Микрофотографии флуоресценции E.coli и B. subtilis, обработанных 10 мкг / мл NB-119-2 в течение 2 часов. а1-а4, кишечная палочка ; b1 – b4, B. subtilis . А1 и В1, контроль, без лечения, окрашенный DAPI; a2 и b2, контроль, отсутствие лечения, окрашивание PI; a3 и b3, обработка NB-119-2, окрашивание DAPI; и a4 и b4, обработка NB-119-2, окрашивание PI.

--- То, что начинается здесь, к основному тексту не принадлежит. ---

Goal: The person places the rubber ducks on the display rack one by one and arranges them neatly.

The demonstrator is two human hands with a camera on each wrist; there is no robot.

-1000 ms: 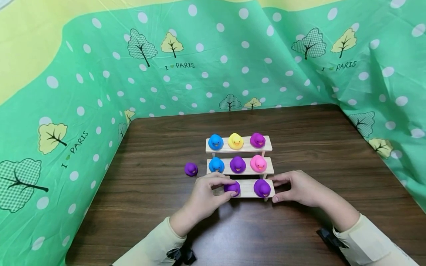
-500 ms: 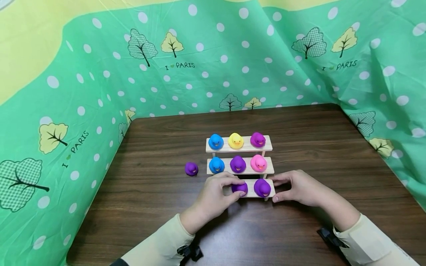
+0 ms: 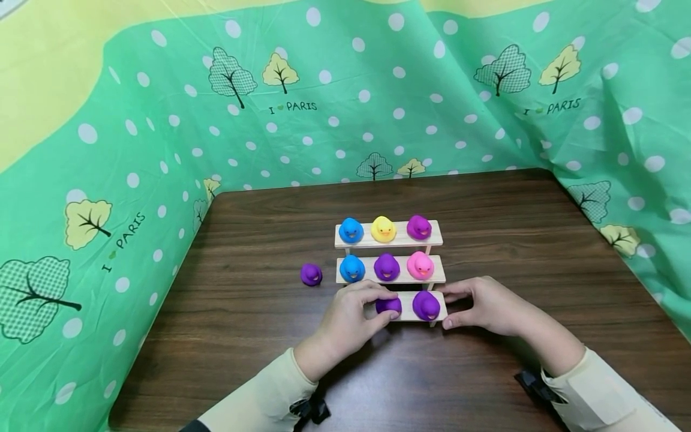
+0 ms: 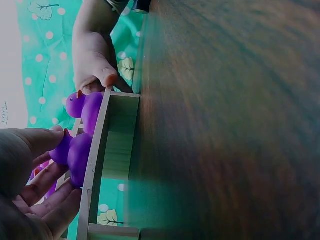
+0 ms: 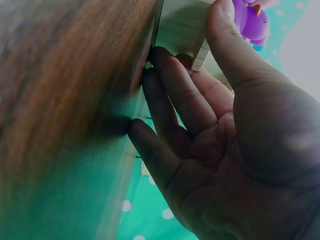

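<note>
My left hand (image 3: 345,315) pinches a purple rubber duck (image 3: 388,306) on the lowest step of a small three-step wooden shelf (image 3: 406,307). In the left wrist view, the thumb is at the duck's head (image 4: 61,151) and the fingers are spread along its other side. A second purple duck (image 3: 426,306) sits to its right on the same step. Around that step's right end, my right hand (image 3: 488,306) holds the shelf, thumb in front and fingers behind. The right wrist view shows the thumb (image 5: 225,35) at the shelf edge and fingertips low by the table.
The middle step carries blue (image 3: 352,268), purple (image 3: 387,267) and pink (image 3: 420,265) ducks. Blue (image 3: 351,230), yellow (image 3: 383,229) and purple (image 3: 418,227) ducks line the top step. Left of the shelf, another purple duck (image 3: 311,275) stands on the dark wooden table (image 3: 243,312). Green cloth (image 3: 324,144) surrounds the back and sides.
My left hand has shifted right along the lowest step with its purple duck, closer to the second one, and has stayed there over the last half second. The right hand keeps its place.
</note>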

Взятые вместе, мы сообщили о серии липидированных α-AA-пептидов, которые обладают значительной антимикробной активностью. В ходе предварительных исследований структуры и активности было выявлено, что несколько коротких липидированных α-AA-пептидов, таких как NB-123, NB-119-2 и NB-119-3, имеют сравнимую или даже превосходную активность и селективность с клиническим кандидатом пексигананом , а также ранее сообщалось о линейном α-AA-пептиде α1 . Из-за усиления активности путем липидирования эти олигомеры имеют относительно более короткую основную цепь, чем традиционный линейный α1 . Механистическое исследование показывает, что эти липидированные α-AA-пептиды могут имитировать AMP, разрушая бактериальные мембраны, что потенциально может обойти лекарственную устойчивость. Среди всех протестированных липидированных и обычных α-АА-пептидов NB-123, NB-119-2 и NB-119-3 обладают наиболее сильной противомикробной активностью широкого спектра действия и самой высокой селективностью. Они лучше, чем пексиганан, с точки зрения общей эффективности и, следовательно, могут стать перспективными новыми кандидатами на антибиотики в будущем.